Sanford has denied the claims. Paul Hanson, the president of Sanford Sioux Falls, said workplace safety is always a top priority.

“Sanford Health investigated and addressed Dr. Jolene Mitchell’s concerns during her employment,” Hanson said in a statement. “After Dr. Mitchell’s resignation, (the Occupational Safety and Health Administration) conducted an independent investigation of the conditions where Dr. Mitchell worked and found no workplace safety violation or citations.”

Mitchell began documenting threats to her security in the summer of 2017 and she provided that information to her supervisors, Dr. Joel Blanchard and Stephanie Murdock, the lawsuit says.

Mitchell was assaulted twice, including being punched in the abdomen while she was pregnant, the suit says. Separately, a patient who claimed to be a pedophile made threats that led to staff calling police repeatedly over the course of two or three days.

In July 2018, Mitchell sent an email to her supervisors asking for more security because she was seeing an uptick in patients who had violent criminal histories and who tampered with drug tests.
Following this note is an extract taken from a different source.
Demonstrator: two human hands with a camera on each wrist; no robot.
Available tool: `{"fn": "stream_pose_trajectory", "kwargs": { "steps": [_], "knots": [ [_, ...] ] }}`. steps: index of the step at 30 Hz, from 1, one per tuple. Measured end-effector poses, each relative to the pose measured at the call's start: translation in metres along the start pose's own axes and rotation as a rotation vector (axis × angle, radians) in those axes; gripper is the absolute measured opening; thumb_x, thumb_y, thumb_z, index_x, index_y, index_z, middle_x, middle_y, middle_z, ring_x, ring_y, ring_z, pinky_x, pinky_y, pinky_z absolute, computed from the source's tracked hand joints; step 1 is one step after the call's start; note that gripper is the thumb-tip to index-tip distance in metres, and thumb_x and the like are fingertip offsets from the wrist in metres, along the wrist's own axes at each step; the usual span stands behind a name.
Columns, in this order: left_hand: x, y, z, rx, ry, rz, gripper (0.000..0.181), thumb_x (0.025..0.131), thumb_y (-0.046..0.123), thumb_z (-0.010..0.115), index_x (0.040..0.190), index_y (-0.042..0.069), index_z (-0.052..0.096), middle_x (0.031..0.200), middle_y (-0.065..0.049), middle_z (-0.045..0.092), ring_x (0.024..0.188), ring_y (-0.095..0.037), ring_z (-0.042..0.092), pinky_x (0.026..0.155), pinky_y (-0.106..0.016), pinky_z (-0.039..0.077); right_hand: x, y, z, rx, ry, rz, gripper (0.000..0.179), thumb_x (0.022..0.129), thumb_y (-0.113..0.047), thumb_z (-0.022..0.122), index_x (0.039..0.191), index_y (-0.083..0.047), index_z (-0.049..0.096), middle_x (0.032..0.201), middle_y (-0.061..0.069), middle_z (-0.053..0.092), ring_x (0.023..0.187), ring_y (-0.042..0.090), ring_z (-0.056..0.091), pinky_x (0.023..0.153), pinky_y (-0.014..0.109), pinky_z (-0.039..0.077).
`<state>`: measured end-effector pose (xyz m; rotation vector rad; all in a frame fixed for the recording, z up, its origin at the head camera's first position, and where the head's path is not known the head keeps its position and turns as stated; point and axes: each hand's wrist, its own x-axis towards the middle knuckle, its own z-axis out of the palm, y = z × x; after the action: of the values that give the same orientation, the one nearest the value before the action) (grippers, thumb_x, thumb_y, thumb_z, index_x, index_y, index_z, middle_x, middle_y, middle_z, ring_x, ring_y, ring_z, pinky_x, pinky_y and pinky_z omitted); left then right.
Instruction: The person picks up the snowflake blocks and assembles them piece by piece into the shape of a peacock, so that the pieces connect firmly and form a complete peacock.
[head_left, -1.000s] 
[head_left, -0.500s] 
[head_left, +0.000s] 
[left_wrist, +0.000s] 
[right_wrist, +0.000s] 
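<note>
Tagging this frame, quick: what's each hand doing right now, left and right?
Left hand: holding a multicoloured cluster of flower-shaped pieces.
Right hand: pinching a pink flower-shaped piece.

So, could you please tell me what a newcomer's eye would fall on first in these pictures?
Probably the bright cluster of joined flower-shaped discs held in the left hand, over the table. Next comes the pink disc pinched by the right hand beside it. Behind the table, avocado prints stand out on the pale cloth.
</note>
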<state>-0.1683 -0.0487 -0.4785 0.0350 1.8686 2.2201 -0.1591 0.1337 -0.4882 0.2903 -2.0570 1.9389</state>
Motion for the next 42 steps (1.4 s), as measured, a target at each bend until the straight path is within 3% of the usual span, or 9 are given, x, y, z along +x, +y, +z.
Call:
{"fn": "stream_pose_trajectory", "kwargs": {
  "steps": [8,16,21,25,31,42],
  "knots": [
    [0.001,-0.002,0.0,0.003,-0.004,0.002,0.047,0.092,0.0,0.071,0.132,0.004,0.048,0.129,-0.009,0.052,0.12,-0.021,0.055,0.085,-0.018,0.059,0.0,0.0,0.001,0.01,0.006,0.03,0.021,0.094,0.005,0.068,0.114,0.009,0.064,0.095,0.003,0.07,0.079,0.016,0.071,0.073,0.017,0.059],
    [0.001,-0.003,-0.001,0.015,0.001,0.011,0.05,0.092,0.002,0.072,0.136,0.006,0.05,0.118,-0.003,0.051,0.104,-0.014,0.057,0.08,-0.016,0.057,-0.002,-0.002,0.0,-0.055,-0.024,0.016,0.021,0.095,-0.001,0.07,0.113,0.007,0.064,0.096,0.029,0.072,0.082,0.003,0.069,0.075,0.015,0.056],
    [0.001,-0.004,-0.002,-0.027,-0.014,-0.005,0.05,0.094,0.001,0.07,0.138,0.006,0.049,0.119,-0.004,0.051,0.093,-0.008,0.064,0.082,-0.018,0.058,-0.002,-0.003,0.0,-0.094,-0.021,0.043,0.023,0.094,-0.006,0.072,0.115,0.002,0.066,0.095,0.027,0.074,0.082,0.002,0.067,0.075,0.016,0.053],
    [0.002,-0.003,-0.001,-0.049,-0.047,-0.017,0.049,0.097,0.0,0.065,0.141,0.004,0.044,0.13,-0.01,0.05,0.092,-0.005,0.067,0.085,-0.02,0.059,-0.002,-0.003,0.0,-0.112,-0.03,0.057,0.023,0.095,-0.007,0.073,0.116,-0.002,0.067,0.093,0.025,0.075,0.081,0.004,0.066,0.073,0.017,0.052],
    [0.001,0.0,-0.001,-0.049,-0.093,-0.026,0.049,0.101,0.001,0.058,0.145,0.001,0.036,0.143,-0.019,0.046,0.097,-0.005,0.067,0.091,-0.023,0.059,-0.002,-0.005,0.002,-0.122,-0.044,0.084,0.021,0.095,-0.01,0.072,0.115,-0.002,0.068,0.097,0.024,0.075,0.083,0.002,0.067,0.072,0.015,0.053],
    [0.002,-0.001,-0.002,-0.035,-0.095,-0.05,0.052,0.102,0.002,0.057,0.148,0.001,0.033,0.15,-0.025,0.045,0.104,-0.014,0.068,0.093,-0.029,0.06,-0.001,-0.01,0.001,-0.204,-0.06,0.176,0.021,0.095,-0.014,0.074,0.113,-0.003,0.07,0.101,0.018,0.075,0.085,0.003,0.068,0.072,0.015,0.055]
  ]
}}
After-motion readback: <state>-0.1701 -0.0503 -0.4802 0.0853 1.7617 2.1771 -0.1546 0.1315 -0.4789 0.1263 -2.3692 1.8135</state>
“I understand that security is not perfect and is costly but I am at a loss for maintaining the safety of my patients, providers, and staff,” she wrote in the email. “Please any assistance would be greatly appreciated.”

Meanwhile, Blanchard repeatedly referred to Mitchell’s pregnancy, probed her “emotional health” and suggested she enroll in counseling, according to the lawsuit.